| RECORDED DATA |
'''

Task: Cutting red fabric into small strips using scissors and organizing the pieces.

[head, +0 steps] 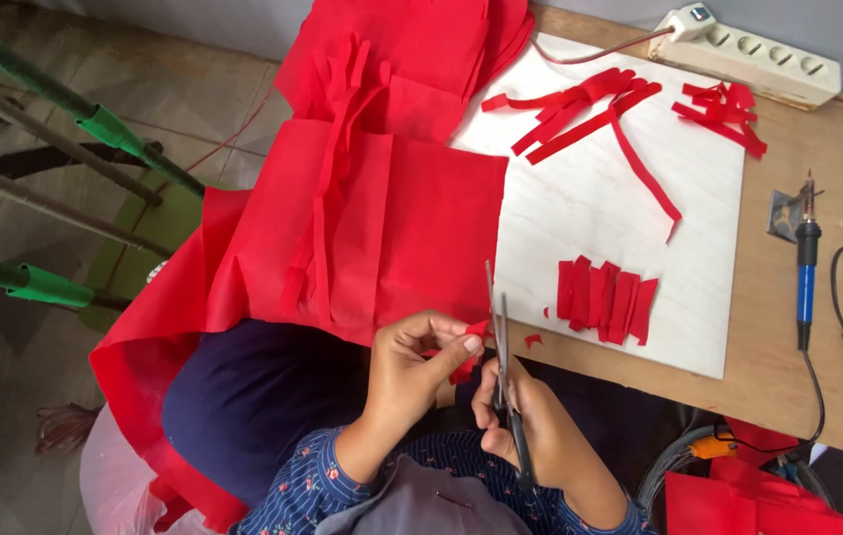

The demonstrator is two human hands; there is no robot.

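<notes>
My left hand pinches a small red fabric strip near the table's front edge. My right hand grips black-handled scissors, whose blades point away from me right beside that strip. A row of short cut red pieces lies on the pale board. Longer red strips lie at the board's far end. A large sheet of red fabric drapes over the table's left side.
A white power strip sits at the far right corner. A blue-handled soldering iron on a metal stand lies on the wooden table to the right. Green poles stand at left. More red fabric sits lower right.
</notes>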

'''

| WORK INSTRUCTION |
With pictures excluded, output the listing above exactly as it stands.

| SOLUTION FOR THIS PROBLEM |
Task: Cutting red fabric into small strips using scissors and organizing the pieces.

[head, +0 steps] 

The demonstrator is two human hands; there is no robot.

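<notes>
My left hand pinches a small red fabric strip near the table's front edge. My right hand grips black-handled scissors, whose blades point away from me right beside that strip. A row of short cut red pieces lies on the pale board. Longer red strips lie at the board's far end. A large sheet of red fabric drapes over the table's left side.
A white power strip sits at the far right corner. A blue-handled soldering iron on a metal stand lies on the wooden table to the right. Green poles stand at left. More red fabric sits lower right.
</notes>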

Nothing remains to be done, and the exercise is complete.